How to complete this task
When you reproduce the listing, keep every word as it is and drop the pictures.
————————
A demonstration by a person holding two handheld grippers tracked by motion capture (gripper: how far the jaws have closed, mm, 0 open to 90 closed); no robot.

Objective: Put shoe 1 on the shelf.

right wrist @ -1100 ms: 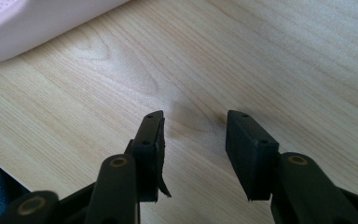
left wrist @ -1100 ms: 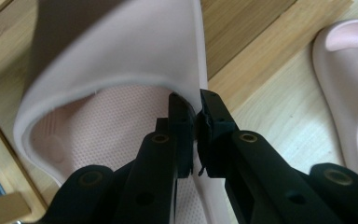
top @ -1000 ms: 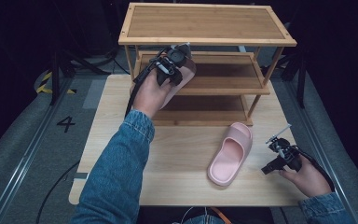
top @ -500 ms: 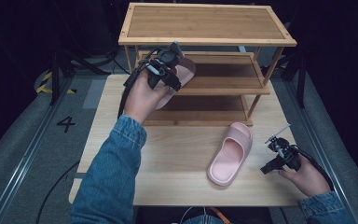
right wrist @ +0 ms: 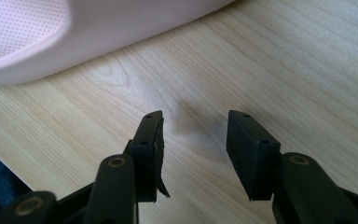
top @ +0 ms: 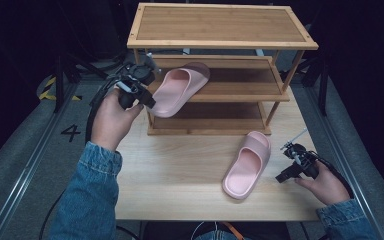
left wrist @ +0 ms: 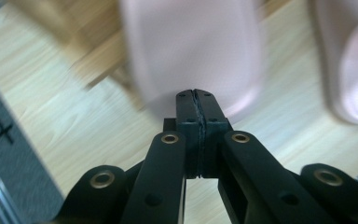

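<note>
1. Left gripper (left wrist: 196,100): jaws have just been closing and now stand pressed together, with nothing between them. It hangs at the left end of the rack (top: 220,25), level with the middle shelf.
2. Shelf slipper (top: 180,90): pink, lying on the middle shelf at a slant. The toe is in toward the right and the heel overhangs the shelf's left front corner. The heel sits just beyond the left gripper's tips. The left gripper view is blurred, so I cannot tell whether they touch.
3. Table slipper (top: 247,165): pink, sole down on the table (top: 170,170), in front of the rack's right leg. Its long axis runs from the heel at near left to the toe at far right, toward the rack.
4. Right gripper (top: 281,178): low over the table, just to the right of the table slipper's heel half. Its jaws are spread, with bare wood between them. In the right gripper view the slipper's side wall lies ahead and to the left of the tips, near but apart.
5. Judgement: the right hand is far nearer the table slipper than the left. The coming grasp turns on a short reach leftward to the slipper's side wall, which runs along its long axis.
</note>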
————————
Response to this task
A demonstration by a person holding two handheld grippers tracked by motion capture (gripper: how far the jaws have closed, mm, 0 open to 90 closed); no robot.

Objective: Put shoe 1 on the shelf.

right wrist @ -1100 ms: 
left wrist @ -1100 ms: 
top @ -1000 ms: 
top @ -500 ms: 
right wrist @ +0 ms: 
top @ +0 ms: 
left wrist @ +0 ms: 

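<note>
1. Left gripper (left wrist: 196,100): jaws have just been closing and now stand pressed together, with nothing between them. It hangs at the left end of the rack (top: 220,25), level with the middle shelf.
2. Shelf slipper (top: 180,90): pink, lying on the middle shelf at a slant. The toe is in toward the right and the heel overhangs the shelf's left front corner. The heel sits just beyond the left gripper's tips. The left gripper view is blurred, so I cannot tell whether they touch.
3. Table slipper (top: 247,165): pink, sole down on the table (top: 170,170), in front of the rack's right leg. Its long axis runs from the heel at near left to the toe at far right, toward the rack.
4. Right gripper (top: 281,178): low over the table, just to the right of the table slipper's heel half. Its jaws are spread, with bare wood between them. In the right gripper view the slipper's side wall lies ahead and to the left of the tips, near but apart.
5. Judgement: the right hand is far nearer the table slipper than the left. The coming grasp turns on a short reach leftward to the slipper's side wall, which runs along its long axis.
</note>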

Nothing else goes with this output.